Special purpose acquisition companies (SPACs) are enjoying rapidly growing popularity as more and more companies choose to go public via SPACs. SPACs have long flourished in the United States, and now they are also going public in Germany and throughout Europe. But how can an initial public offering (IPO) via SPAC be achieved?
A SPAC is a hybrid of IPO, private equity, mergers and acquisitions, and financing. The so-called sponsors set up a SPAC as an investment vehicle, which – without conducting any operating business itself – collects capital from investors during an IPO in order to acquire a promising company later. Since the SPAC is still an empty shell at the time of the IPO, the disclosure obligations in the context of the prospectus disclosure (a decisive time factor in a traditional IPO) usually must be fulfilled within a short period of time. The proceeds raised in the IPO are then deposited into an escrow account while the sponsors search for a company to acquire within 12 to 24 months.
1. The de-SPACing
The process by which the empty shell company becomes a publicly traded company with an operative business is called de-SPACing. Once a target company has been identified for acquisition, the de-SPACing process begins with the signing of a letter of intent that typically includes exclusivity agreements. In parallel with due diligence and preparations for the IPO, a business combination agreement (BCA) is negotiated, along with additional agreements.
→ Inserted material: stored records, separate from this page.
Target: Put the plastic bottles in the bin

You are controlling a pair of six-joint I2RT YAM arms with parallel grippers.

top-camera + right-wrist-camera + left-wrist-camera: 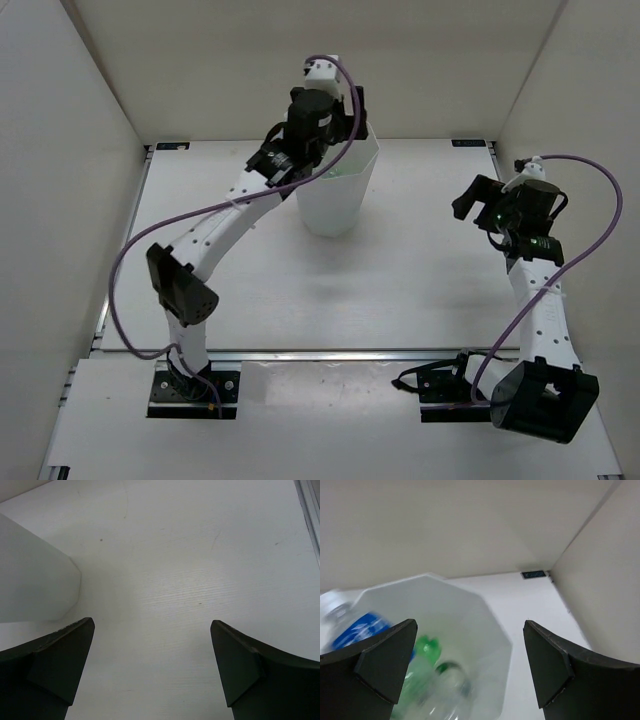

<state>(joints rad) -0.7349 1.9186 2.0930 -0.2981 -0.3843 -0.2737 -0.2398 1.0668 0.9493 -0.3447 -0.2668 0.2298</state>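
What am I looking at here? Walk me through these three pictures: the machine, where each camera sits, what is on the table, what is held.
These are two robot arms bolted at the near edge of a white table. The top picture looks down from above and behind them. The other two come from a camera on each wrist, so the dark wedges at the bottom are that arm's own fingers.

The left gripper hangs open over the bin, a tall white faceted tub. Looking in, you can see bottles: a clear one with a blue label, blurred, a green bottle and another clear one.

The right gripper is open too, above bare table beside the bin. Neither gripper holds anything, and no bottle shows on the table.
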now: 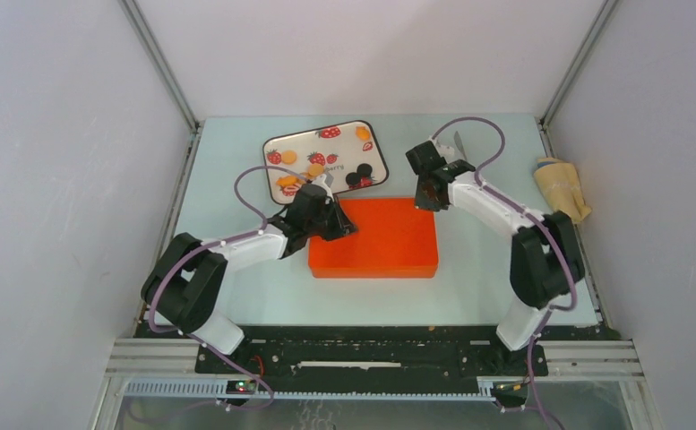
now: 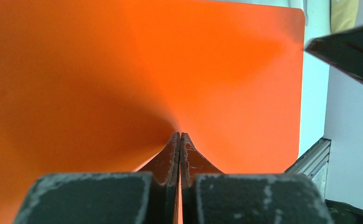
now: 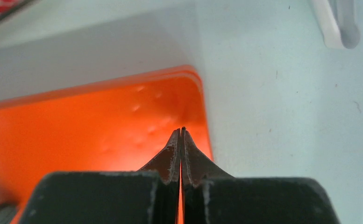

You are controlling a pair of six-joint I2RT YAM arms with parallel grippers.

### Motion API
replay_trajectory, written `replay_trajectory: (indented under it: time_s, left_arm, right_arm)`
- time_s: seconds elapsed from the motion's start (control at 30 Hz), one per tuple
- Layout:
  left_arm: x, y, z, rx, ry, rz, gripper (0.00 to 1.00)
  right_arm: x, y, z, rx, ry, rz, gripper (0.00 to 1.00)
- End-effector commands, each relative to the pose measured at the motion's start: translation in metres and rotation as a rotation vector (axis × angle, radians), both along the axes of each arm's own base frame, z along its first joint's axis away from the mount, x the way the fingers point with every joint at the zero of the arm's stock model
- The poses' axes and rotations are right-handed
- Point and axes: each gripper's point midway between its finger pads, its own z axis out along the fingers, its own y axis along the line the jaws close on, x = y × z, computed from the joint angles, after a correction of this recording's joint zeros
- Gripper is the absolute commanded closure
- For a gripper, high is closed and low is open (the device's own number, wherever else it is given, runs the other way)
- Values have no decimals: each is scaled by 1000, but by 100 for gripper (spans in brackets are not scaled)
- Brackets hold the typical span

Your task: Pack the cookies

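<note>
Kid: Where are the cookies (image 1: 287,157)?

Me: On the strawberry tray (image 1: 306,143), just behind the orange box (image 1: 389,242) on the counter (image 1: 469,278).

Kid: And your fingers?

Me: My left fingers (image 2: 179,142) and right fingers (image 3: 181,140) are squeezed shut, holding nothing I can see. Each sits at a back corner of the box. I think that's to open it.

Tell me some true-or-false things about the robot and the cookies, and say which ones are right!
1. The cookies lie on the strawberry tray. True.
2. The box is green. False: it is orange.
3. The left end effector is wide open. False: its fingers are pressed together.
4. The right end effector is at a corner of the box. True.
5. Every cookie is black. False: most are orange and only a few are black.
</note>
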Motion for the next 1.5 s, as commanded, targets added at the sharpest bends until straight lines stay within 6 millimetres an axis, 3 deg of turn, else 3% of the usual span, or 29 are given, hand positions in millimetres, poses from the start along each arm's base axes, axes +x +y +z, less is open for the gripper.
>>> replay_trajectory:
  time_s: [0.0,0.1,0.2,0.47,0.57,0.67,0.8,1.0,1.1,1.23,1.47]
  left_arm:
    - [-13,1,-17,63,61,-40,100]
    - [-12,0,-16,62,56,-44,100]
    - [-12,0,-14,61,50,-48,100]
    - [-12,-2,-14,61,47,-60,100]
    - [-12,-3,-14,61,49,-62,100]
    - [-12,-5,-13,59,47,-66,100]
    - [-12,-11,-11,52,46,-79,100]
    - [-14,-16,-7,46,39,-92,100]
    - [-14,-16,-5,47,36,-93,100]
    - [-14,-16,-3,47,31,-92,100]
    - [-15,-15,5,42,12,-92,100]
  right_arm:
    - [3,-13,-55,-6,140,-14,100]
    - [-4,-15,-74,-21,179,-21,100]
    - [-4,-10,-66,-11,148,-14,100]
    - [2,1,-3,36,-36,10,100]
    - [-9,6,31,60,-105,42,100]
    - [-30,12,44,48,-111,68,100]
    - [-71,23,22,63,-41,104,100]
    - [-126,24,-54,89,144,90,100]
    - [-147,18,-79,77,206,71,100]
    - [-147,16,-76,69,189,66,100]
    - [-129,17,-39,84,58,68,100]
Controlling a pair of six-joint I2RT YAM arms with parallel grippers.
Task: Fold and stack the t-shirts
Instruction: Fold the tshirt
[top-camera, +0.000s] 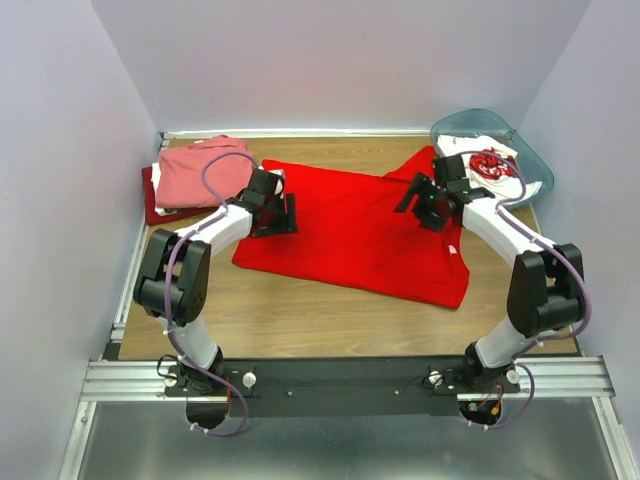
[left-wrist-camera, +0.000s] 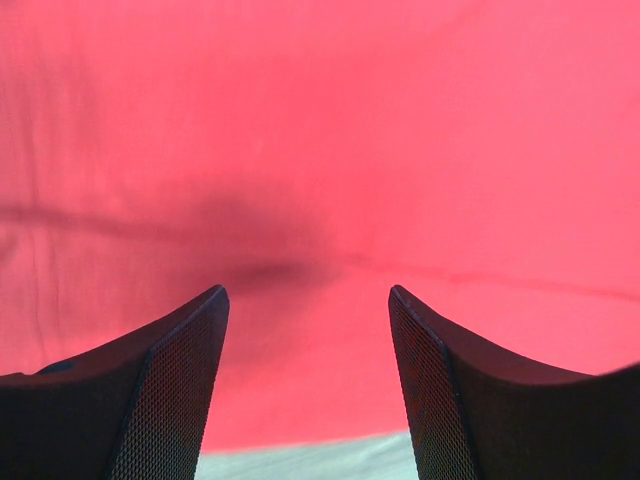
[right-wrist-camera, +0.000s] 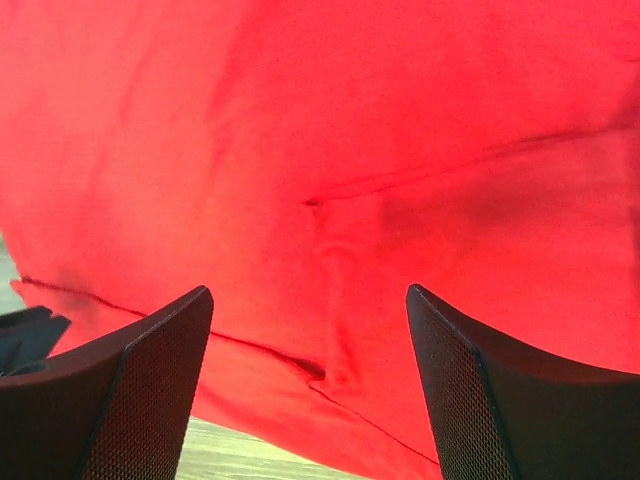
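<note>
A plain bright red t-shirt (top-camera: 360, 230) lies spread on the wooden table; it fills the left wrist view (left-wrist-camera: 320, 150) and the right wrist view (right-wrist-camera: 330, 150). My left gripper (top-camera: 280, 212) is open and hovers over the shirt's left part, nothing between its fingers (left-wrist-camera: 170, 390). My right gripper (top-camera: 425, 200) is open over the shirt's upper right part, near a seam fold (right-wrist-camera: 320, 370). A folded salmon-pink shirt (top-camera: 200, 172) lies on a darker red one (top-camera: 152, 200) at the back left. A white shirt with red print (top-camera: 490, 162) lies in the bin.
A translucent teal plastic bin (top-camera: 530, 160) stands at the back right corner. White walls close in the table at the back and both sides. A metal rail (top-camera: 340, 378) runs along the near edge by the arm bases.
</note>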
After the parties sign the BCA, the transaction is marketed to the SPAC shareholders and new investors, often in combination with a pre-signing private investment in private equity financing and market sounding. SPAC investors must agree to the proposed transaction and can still decide whether to drop out or exercise the existing option right in exchange for paying in capital.
From the perspective of the target company, the takeover by a SPAC is initially an M&A transaction, which allows greater predictability of proceeds and terms compared to a traditional IPO, because of the ability to negotiate the BCA. Through a merger with the listed SPAC, at the end of the process the target company is listed on the stock exchange, and both the legacy shareholders and the SPAC investors hold listed shares.
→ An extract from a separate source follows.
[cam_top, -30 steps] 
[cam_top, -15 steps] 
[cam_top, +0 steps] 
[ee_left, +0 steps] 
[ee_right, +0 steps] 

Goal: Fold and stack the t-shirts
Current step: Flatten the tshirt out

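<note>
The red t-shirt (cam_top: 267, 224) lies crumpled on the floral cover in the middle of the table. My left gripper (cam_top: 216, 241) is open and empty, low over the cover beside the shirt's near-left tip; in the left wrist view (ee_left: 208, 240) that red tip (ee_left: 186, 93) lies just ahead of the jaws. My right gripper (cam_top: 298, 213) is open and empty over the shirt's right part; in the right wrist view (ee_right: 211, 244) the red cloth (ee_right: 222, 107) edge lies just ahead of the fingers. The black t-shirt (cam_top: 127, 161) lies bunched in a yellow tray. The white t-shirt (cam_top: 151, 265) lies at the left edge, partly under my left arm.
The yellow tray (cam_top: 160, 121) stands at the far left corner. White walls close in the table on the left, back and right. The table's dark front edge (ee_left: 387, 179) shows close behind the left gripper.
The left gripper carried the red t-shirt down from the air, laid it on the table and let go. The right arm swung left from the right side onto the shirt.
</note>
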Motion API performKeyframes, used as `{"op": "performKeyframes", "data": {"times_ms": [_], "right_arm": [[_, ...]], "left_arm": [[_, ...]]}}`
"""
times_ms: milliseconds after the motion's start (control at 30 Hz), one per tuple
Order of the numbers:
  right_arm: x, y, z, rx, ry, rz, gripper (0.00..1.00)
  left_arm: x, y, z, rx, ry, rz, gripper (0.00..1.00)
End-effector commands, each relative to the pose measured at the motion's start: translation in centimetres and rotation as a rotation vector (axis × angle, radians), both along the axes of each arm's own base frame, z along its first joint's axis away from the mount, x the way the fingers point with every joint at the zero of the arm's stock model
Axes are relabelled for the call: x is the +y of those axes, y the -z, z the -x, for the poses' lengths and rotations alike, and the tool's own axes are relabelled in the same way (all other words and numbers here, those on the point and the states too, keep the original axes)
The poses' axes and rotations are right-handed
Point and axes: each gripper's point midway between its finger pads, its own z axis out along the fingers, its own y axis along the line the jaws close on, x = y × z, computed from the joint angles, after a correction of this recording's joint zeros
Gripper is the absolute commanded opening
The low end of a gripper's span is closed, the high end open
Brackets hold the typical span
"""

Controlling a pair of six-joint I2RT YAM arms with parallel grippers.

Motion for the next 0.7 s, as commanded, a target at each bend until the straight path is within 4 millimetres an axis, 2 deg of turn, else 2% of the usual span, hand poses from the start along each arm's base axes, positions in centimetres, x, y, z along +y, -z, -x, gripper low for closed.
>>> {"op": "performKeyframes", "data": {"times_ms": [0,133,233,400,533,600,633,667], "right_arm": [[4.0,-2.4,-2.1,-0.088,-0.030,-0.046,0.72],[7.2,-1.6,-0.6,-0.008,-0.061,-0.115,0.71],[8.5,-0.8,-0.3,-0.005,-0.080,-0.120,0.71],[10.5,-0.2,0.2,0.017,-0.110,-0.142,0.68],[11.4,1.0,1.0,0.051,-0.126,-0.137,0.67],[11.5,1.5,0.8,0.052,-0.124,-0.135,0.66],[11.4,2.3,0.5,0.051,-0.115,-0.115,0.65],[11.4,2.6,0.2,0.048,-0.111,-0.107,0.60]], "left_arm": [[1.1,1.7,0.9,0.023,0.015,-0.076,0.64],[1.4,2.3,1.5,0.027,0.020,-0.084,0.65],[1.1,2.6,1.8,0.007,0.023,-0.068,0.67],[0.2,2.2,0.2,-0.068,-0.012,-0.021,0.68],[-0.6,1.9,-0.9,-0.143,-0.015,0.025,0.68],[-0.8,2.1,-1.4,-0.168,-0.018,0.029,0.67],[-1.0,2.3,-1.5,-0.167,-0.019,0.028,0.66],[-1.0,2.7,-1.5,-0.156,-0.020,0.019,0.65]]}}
The hype around SPACs is fuelled by the fact that the competitive US capital market has enabled active sponsors to collect astonishingly high investor commitments. Courted stock market candidates have been able to take advantage of SPACs’ competition for target companies and resulting high valuations.
2. Relevance and attractiveness of SPACs in Europe
Stock market candidates are now regularly examining the possibility of going public via a de-SPAC transaction. At the same time, more European SPACs are targeting European destinations. Nevertheless, conducting SPACs in the US appears attractive for European targets for two main reasons:
- The US capital market offers larger volumes and higher valuations.
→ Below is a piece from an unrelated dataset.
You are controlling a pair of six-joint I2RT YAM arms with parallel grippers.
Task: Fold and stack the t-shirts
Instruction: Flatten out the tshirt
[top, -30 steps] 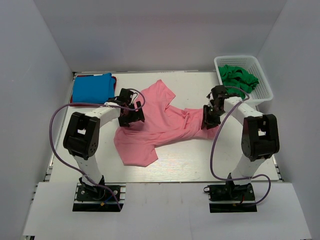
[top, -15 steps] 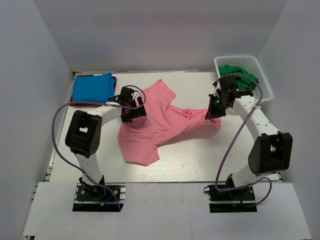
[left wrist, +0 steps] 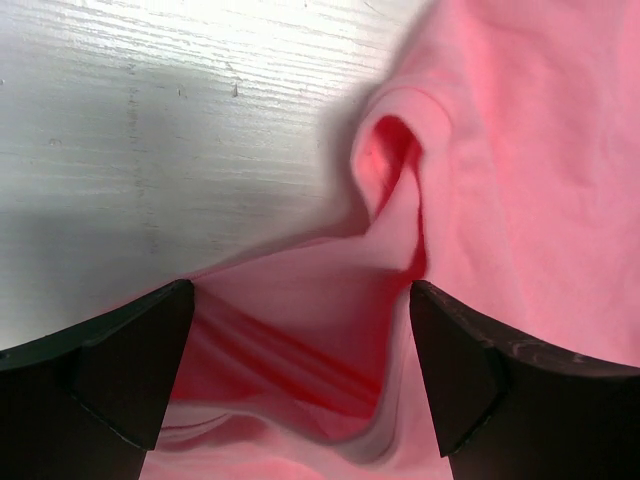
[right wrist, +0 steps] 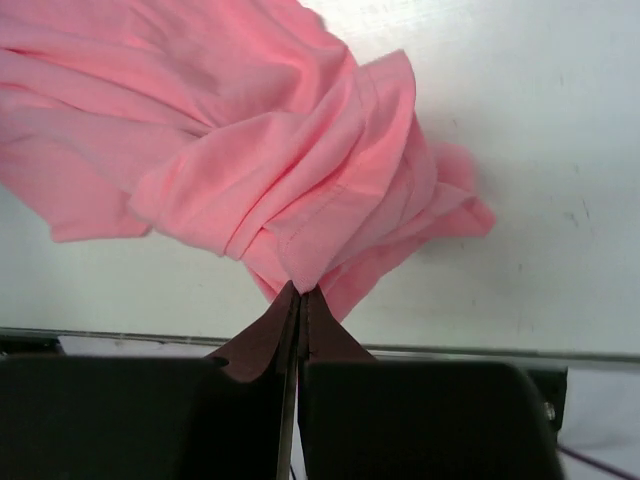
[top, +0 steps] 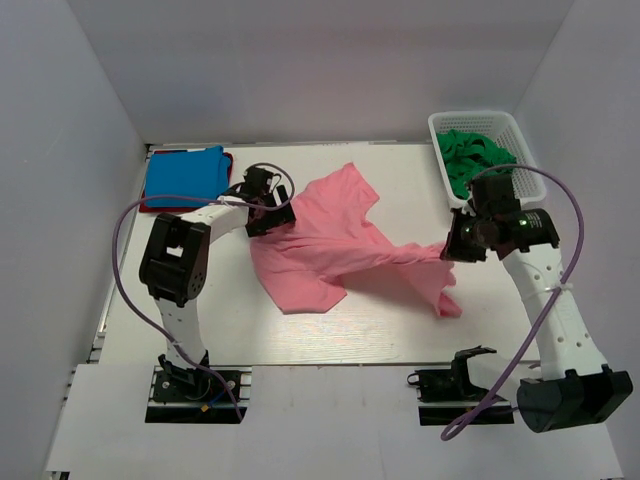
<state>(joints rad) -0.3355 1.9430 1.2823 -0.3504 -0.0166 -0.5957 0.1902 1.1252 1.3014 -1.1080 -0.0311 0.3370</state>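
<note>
A salmon pink t-shirt lies crumpled across the middle of the table. One end of it is stretched out and lifted to the right. My right gripper is shut on a bunched hem of that end, jaws pressed together, with the rest hanging below. My left gripper sits at the shirt's far left edge, open, with a pink fold lying between its fingers. A folded blue t-shirt rests at the back left on a red one. Dark green t-shirts fill the basket.
The white lattice basket stands at the back right, just behind my right arm. White walls close in the table on three sides. Bare white tabletop shows in front of the pink shirt, and the table's front edge lies below my right gripper.
My right gripper closed on the pink shirt's right end and pulled it up, right and toward the front; the shirt slid rightward. My left gripper stayed open, shifting slightly toward the back.
</note>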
- The actual IPO and the entire handling is organized by experienced US investors and their advisors. This makes the process more like an M&A transaction and less like an IPO for the target company. In addition, the sponsors handle the marketing. However, one should not completely ignore the fact that the sponsors regularly receive a 20% share of the capital raised, which can lead to high hidden costs.
3. Concrete design options
Despite all the advantages offered by a de-SPAC transaction, the structural implementation for a German operating company is not trivial, especially if production and management are to remain in Germany after the transaction. The goal is to create a structure that is compatible with the requirements of the US capital market.
As a first step, the target company establishes a subsidiary (usually Dutch), which later becomes TopCo. Unlike German shares, Dutch shares can be traded directly on a US stock exchange. TopCo in turn establishes a subsidiary, the so-called MergerSub, in the SPAC’s jurisdiction. A Cayman SPAC is often used for a transaction with a European connection. The MergerSub is merged with the SPAC based in the Cayman Islands. In return, the shareholders of the Cayman SPAC receive shares in TopCo. TopCo then takes over the stock exchange listing of the SPAC. Thereafter, the shareholders of the target company contribute all shares in the target company to TopCo in exchange for the issuance of new shares in TopCo (thereby transforming TopCo into a Dutch NV). As a result, the target company is listed on a US stock exchange as a subsidiary of the Dutch NV.
From the perspective of the target company and its shareholders, a de-SPAC transaction requires the ability to plan, implement and maintain such a multinational structure in practice. This is only possible with good planning, a great deal of discipline and the right advisors for capital market, legal and tax. All of these factors should be taken into account when considering which route to the capital market is the right one.